By: ALLISON GATLIN – – 01/10/2022 (link to article)

Pfizer (PFE) is entering the CRISPR space through a $1.35 billion deal with Beam Therapeutics (BEAM), the companies announced Monday. But Beam stock fell on the deal.

Beam is using CRISPR technology to perform what are known as base edits. Like fellow gene-editing companies — Crispr Therapeutics (CRSP), Intellia Therapeutics (NTLA) and Editas Medicine (EDIT) — Beam aims to create one-time treatments for genetic conditions.

Now, it has a four-year research partnership with one of the biggest names in medicine, Pfizer. The deal builds on Pfizer’s hard-won expertise in Covid vaccines. The technology that made the vaccine possible is also used in gene- and base-editing, Beam Chief Executive John Evans said in an interview.
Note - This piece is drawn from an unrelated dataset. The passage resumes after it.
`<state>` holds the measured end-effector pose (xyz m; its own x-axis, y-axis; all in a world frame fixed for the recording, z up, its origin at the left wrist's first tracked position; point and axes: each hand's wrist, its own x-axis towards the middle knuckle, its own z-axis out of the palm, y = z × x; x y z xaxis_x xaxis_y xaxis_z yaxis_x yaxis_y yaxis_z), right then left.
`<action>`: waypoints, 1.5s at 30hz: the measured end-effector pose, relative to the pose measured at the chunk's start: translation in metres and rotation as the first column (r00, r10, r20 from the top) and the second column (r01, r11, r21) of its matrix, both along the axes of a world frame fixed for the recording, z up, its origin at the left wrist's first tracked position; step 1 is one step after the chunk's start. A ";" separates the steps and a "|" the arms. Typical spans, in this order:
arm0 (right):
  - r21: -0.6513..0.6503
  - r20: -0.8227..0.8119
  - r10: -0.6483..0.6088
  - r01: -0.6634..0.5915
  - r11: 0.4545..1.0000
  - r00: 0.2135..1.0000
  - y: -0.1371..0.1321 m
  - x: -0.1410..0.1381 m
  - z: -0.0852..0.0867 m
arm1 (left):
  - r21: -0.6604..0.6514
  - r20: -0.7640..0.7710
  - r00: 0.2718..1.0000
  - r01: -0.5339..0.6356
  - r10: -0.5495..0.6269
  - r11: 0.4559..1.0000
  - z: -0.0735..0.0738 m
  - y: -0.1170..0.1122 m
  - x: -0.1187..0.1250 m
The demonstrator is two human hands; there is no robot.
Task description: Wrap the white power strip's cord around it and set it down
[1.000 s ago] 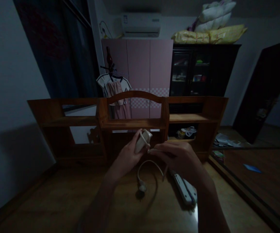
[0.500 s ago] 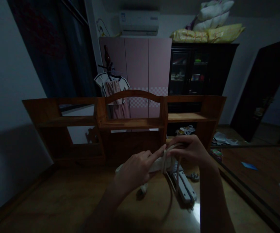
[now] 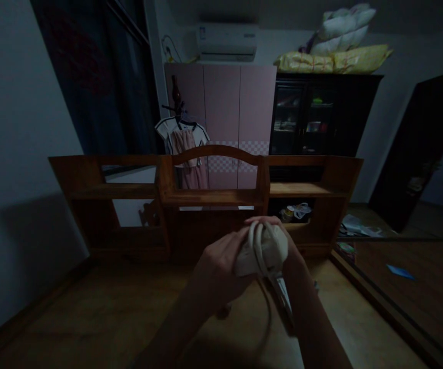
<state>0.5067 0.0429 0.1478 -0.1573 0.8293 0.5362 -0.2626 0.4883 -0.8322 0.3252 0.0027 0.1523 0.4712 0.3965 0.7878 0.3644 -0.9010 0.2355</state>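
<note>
A white appliance [image 3: 246, 260] of a kind I cannot make out is held up in front of me, with a pale cord [image 3: 258, 246] looped around it in several turns. Gripping its left side is my left hand [image 3: 219, 259], fingers closed. My right hand [image 3: 292, 251] is at the far right side, its bent fingers showing over the top by the cord; most of them are hidden behind the appliance. Slack cord hangs toward the wooden tabletop [image 3: 129, 307]. Below, a long white object [image 3: 282, 297] lies partly covered by my right forearm.
A wooden shelf unit [image 3: 213, 196] runs along the back of the tabletop. A small dark item [image 3: 224, 310] lies under my left wrist. To the right, a raised wooden edge [image 3: 375, 307] borders the surface, with papers [image 3: 400, 271] beyond it.
My right hand has gone from pinching the cord above the appliance to its far right side. The appliance is turned more end-on toward me, and the view has shifted slightly left.
</note>
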 end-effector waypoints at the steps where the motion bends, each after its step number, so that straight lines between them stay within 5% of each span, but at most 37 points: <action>1: -0.009 -0.028 -0.007 0.007 1.000 1.000 0.004 -0.004 -0.003 | -0.027 0.064 0.997 -0.045 0.046 0.999 0.000 0.002 -0.001; 5: -0.041 0.010 -0.028 0.029 0.999 1.000 0.016 -0.016 -0.012 | -0.252 0.244 0.945 -0.153 0.216 0.956 0.003 0.011 -0.004; 12: 0.220 0.328 -0.256 0.191 0.957 0.909 0.006 -0.040 -0.005 | -0.422 0.533 0.805 -0.014 0.261 0.906 0.003 0.037 -0.009; 15: 0.347 0.488 -0.454 0.312 0.885 0.745 0.000 -0.044 -0.004 | -0.468 0.579 0.776 0.066 0.249 0.881 -0.001 0.050 -0.015; 19: 0.442 0.704 -0.591 0.408 0.799 0.394 -0.012 -0.034 -0.002 | -0.473 0.647 0.706 0.076 0.288 0.878 -0.008 0.071 -0.030; 22: 0.531 0.708 -0.638 0.367 0.764 0.303 -0.022 -0.025 0.005 | -0.487 0.700 0.639 0.100 0.320 0.867 -0.014 0.090 -0.044; 26: 0.630 0.638 -0.706 0.318 0.708 0.308 -0.034 -0.024 0.015 | -0.531 0.685 0.646 0.126 0.337 0.838 -0.020 0.106 -0.052; 30: 0.668 0.614 -0.719 0.271 0.693 0.324 -0.043 -0.028 0.020 | -0.487 0.600 0.716 -0.028 0.357 0.873 -0.023 0.104 -0.044; 34: 0.661 0.614 -0.689 0.226 0.715 0.385 -0.051 -0.032 0.023 | -0.510 0.490 0.771 -0.124 0.406 0.851 -0.023 0.089 -0.036; 45: 0.596 0.501 -0.658 0.328 0.733 0.562 -0.062 -0.004 0.036 | -0.435 0.152 0.982 -0.035 0.112 0.900 -0.023 0.056 -0.006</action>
“I do see the field as generally at an inflection point,” Evans told Investor’s Business Daily. “And I think we’re really at the beginning innings of seeing what’s possible with gene editing as the technology improves — like base editing — but also as the delivery improves as well.”

Beam shares tumbled 2.7% to 68.46 on today’s stock market. Pfizer shares, on the other hand, rose 0.9% to 56.24. Pfizer also announced deals with Codex DNA (DNA) and privately held Acuitas Therapeutics. The latter deals are tied into Pfizer’s new focus on messenger RNA technology.

Beam stock surged to a record high in July 2021. But shares have since trended slightly down.

Beam Stock: Snagging The Pfizer Deal

Under terms of the deal, Pfizer will pay Beam $300 million upfront. Beam will have a chance to earn up to $1.05 billion in milestone payments. Beam can also opt to co-develop and co-commercialize one of the programs.

The companies declined to publicly identify the specific diseases they’re targeting, other than to say they are in the liver, muscle and central nervous system. Evans says there’s no overlap with Beam’s pipeline. Beam’s most advanced effort is in sickle cell disease. On Nov. 8, the Food and Drug Administration gave Beam the go-ahead of begin human testing in that disease. In response, Beam stock popped nearly 11%.

“Base editing has now been given a safe-to-proceed from the FDA,” Evans said.

Base editing relies on the same technology behind gene editing using CRISPR. Both use messenger RNA and droplets of fat known as lipid nanoparticles. Messenger RNA tells the body how to make specific proteins. Companies use lipid nanoparticles to deliver the messenger RNA instructions. These are also key components of the messenger RNA vaccines for Covid from Pfizer with its partner BioNTech (BNTX), and Moderna (MRNA).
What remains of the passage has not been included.